All Europeans are supposed to speak French. Several of the cafés announce their business in more than one tongue: Greek, Turkish, English, Italian. Under the awning of one sits a group of elderly Mohammedans, smoking their bubbling narghiles and reading the tiny local sheet; these are stout gentlemen in fezzes, pillars of Islam, faithful husbands of harems. They have kindly faces and are really good-hearted men whom no provocation, save that of religion, could induce to cut your throat. You sit down and a bare-legged waiter, whose fez and braid-trimmed jacket are sadly faded, "zigzags" among the chairs, like a fly through raindrops, and stands at your side, the very incarnation of silent and respectful inquiry. You are tired and you say:
"Some cognac and brown soda." The waiter looks distressed, puzzled.

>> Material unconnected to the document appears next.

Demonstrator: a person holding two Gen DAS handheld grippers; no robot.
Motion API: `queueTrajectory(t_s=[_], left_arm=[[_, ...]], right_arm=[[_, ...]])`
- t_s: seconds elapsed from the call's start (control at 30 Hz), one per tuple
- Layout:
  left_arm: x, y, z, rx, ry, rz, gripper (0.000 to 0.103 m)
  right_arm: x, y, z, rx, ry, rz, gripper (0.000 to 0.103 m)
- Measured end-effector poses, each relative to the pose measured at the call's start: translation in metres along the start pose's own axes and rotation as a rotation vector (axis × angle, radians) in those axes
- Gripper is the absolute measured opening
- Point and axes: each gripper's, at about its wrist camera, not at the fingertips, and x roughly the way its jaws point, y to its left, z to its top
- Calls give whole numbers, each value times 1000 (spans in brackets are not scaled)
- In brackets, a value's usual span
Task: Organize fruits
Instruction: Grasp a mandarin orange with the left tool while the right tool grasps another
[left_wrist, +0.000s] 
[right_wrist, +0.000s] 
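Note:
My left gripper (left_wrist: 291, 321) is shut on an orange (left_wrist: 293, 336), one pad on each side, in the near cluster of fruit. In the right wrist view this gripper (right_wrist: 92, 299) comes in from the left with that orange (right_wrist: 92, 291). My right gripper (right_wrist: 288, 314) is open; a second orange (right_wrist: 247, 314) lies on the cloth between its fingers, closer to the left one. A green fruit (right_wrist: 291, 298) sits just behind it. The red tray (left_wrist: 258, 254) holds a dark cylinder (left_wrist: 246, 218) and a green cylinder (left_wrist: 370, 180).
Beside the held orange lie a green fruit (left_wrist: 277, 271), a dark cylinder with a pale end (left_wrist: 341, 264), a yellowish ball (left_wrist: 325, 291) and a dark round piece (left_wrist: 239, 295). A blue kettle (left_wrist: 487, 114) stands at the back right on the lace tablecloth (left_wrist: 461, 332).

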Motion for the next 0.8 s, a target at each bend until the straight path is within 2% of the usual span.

"Cognac," you repeat, "cognac and cold water, then."
He casts his eye over the group of pillars, and one of them, the fattest and most benevolent appearing, carefully wipes the mouthpiece of his narghile and hands the tube to his nearest neighbor. The latter accepts the trust with a grave bow; it is his duty now to give the pipe an occasional pull, that it may not go out during his friend's absence.
The proprietor of the café, for it is he, approaches you. He bends low, with a sign as though pressing his hand upon the earth, then, straightening, he touches his heart, his lips, his forehead. It is a most graceful and courteous salutation; it is the greeting of the very heart of the East—the salaam.
"We have no cognac nor any intoxicating liquor," he explains in tolerable French. "This is a Mohammedan café. You can get spirituous drinks yonder at the Greek café."
"Ah, but we have no desire to change. We are thirsty. Surely he has something to quench thirst?"